Folgen für Expats, internationale Arbeitnehmer und Studierende in Deutschland
Die Ankündigung betrifft Expats, internationale Studierende und ausländische Arbeitnehmer bei Volkswagen oder Tochterfirmen in Deutschland. Wer im Automobilbereich arbeitet, muss mit Jobunsicherheit rechnen, weil sich die Struktur ändert. Expats mit Visum für Volkswagen könnten Probleme bekommen, wenn Stellen wegfallen. Auch Studierende mit Praktika oder Teilzeitstellen beim Unternehmen sollten auf zukünftige Änderungen achten.
Aufgrund der hohen Zahl der Entlassungen werden Betroffene eventuell neue Vertragsbedingungen bekommen, Abfindungen erhalten oder sich nach neuen Jobs umsehen müssen – entweder in Deutschland oder im Ausland. Es ist sinnvoll, dass ausländische Beschäftigte schnell mit der Personalabteilung Kontakt aufnehmen, um ihre Rechte und eventuelle Unterstützungsangebote zu klären. Außerdem sollten sie prüfen, ob ihre Arbeitserlaubnisse gültig bleiben, wenn sich die Arbeitsbedingungen ändern.
Zeitplan und weitere Entwicklungen
Der genaue Zeitplan für die Entlassungen ist noch unklar. Die Diskussion am 9. Juli im Aufsichtsrat wird mehr Klarheit bringen.

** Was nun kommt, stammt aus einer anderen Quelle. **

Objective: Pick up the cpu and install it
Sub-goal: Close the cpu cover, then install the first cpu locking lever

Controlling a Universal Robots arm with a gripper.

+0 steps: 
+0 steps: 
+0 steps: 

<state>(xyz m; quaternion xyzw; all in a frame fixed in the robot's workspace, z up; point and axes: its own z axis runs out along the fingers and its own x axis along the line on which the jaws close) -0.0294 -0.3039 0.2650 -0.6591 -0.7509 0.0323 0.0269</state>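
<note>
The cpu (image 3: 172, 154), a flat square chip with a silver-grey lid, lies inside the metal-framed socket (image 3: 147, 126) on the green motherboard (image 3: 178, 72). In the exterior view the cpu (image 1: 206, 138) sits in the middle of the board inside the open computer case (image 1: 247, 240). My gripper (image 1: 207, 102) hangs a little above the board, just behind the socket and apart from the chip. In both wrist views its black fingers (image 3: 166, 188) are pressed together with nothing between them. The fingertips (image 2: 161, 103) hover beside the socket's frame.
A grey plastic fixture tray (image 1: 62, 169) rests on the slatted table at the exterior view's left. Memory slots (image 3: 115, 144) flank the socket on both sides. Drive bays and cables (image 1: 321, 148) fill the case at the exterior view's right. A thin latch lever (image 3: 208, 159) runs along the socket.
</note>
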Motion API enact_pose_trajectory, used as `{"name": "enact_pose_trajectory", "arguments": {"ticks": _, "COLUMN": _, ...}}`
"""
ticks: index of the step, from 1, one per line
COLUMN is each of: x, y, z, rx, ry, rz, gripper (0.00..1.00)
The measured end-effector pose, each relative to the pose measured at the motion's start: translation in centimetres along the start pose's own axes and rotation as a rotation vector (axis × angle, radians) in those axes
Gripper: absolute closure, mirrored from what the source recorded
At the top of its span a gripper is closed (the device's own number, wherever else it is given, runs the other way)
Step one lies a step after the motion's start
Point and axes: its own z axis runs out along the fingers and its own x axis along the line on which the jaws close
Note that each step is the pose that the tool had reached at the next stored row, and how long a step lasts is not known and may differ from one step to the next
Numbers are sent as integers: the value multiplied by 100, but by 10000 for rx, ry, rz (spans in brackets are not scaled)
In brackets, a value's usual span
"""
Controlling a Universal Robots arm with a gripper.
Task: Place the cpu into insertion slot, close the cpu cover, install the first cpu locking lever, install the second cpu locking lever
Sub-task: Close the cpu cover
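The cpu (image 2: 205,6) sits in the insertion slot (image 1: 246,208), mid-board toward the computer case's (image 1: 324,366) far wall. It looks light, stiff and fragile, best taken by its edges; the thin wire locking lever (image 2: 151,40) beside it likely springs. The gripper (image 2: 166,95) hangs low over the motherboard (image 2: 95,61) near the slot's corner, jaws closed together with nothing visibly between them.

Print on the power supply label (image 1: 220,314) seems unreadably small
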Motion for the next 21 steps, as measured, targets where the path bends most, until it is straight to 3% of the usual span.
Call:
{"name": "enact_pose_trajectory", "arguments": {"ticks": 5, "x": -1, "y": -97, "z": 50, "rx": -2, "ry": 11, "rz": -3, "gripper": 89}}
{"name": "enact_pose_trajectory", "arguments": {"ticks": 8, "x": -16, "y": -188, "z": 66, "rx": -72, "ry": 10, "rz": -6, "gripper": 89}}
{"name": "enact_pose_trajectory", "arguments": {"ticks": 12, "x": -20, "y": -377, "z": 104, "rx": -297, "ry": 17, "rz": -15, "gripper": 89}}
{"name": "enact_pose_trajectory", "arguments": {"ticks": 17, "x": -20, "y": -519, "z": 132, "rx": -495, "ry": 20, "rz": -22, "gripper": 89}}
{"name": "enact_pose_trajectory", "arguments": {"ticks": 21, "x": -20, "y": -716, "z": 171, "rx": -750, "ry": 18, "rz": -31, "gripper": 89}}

Die geplanten Kürzungen sind Teil einer langfristigen Strategie, die Abläufe zu optimieren und die Profitabilität zu verbessern, da die Branche sich stark verändert. Medien berichten, dass einige deutsche Standorte schließen könnten, was die lokale Beschäftigung und Lieferketten bei Volkswagen stark beeinflussen würde.
Volkswagen hat bisher keine detaillierten Pläne veröffentlicht, welche Standorte oder Abteilungen am stärksten betroffen sind. Weltweit Beschäftigte sollten offizielle Informationen abwarten und sich auf mögliche Veränderungen einstellen.